Challenges we ran into

Working with Chrome's Built-in AI APIs was challenging since they're still experimental and documentation is limited. We had to design robust fallback chains to handle API availability issues. Managing memory efficiently while processing large articles required careful optimization of our caching strategy. Coordinating between service workers, content scripts, and offscreen documents while respecting Chrome extension security boundaries added complexity. We also faced challenges in creating a highlighting system that worked reliably across different website layouts and DOM structures.

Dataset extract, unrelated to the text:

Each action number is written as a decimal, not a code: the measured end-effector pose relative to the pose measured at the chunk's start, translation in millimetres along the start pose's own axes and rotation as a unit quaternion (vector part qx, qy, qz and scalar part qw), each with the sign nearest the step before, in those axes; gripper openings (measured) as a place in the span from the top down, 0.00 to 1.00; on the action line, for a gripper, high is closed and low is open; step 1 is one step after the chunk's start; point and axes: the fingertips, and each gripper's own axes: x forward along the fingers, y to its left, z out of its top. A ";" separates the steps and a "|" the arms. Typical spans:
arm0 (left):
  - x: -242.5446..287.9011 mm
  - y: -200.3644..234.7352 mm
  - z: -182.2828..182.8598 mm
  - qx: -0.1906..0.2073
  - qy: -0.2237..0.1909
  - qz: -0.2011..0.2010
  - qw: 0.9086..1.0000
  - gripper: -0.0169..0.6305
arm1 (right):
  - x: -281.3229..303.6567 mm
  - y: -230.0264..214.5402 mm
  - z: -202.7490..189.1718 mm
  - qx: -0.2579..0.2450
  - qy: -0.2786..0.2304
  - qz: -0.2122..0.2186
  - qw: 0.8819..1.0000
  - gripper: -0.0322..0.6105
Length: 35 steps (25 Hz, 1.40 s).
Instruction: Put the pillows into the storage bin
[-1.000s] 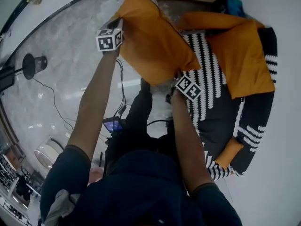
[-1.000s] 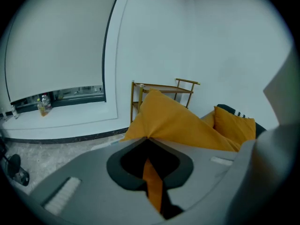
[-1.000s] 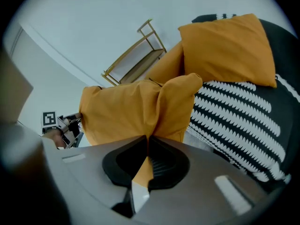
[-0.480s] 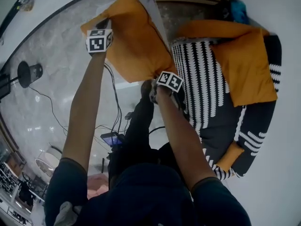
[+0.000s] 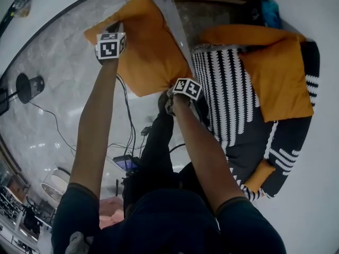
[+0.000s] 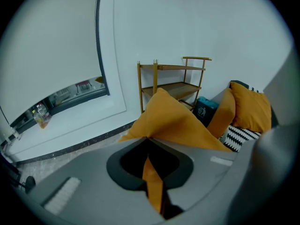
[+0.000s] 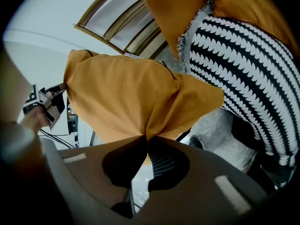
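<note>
marble floor (image 5: 53,89) | white wall (image 6: 197,22) | wooden shelf (image 6: 173,67) | orange pillow (image 5: 151,46)

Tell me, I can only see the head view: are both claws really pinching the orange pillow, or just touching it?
Observer: Really pinching. The left gripper view shows the left gripper shut on a corner of the orange pillow, with a strip of cloth caught between its jaws.
Operator: And the other claw?
Observer: The right gripper view shows the right gripper shut on a bunched fold at the pillow's edge.
Operator: What's behind the pillow?
Observer: In the left gripper view, a wooden rack with two shelves stands against the white wall.
</note>
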 end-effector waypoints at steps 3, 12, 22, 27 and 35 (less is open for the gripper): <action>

Accomplishments that we're proud of

We're proud of building a privacy-first solution that works offline and keeps user data local. The dual highlighting system (vocabulary and sentence modes) provides flexibility for different learning styles. Our AI service orchestration with graceful degradation ensures the extension works even when certain APIs are unavailable. The clean, distraction-free reading interface successfully transforms cluttered web pages into focused learning environments. We also implemented a comprehensive testing suite that gives us confidence in the extension's reliability.

What we learned

We learned extensively about Chrome's new Built-in AI APIs and their capabilities and limitations. Working with Manifest V3 taught us about modern extension architecture patterns and security considerations. We gained deep insights into content extraction challenges across diverse websites and the importance of fallback strategies. The project reinforced the value of TypeScript's strict typing for catching errors early and the importance of modular architecture for maintainability. We also learned that building effective language learning tools requires balancing automation with user control.

What's next for Vocabeey

We plan to add article storage and spaced repetition algorithms to optimize vocabulary retention and track learning progress over time. We want to expand language support beyond the current set and add community-contributed vocabulary lists. Future features include difficulty-based article recommendations, integration with popular language learning platforms, and collaborative learning features where users can share annotated articles. We're also exploring mobile support and considering a web app version to reach learners beyond Chrome users.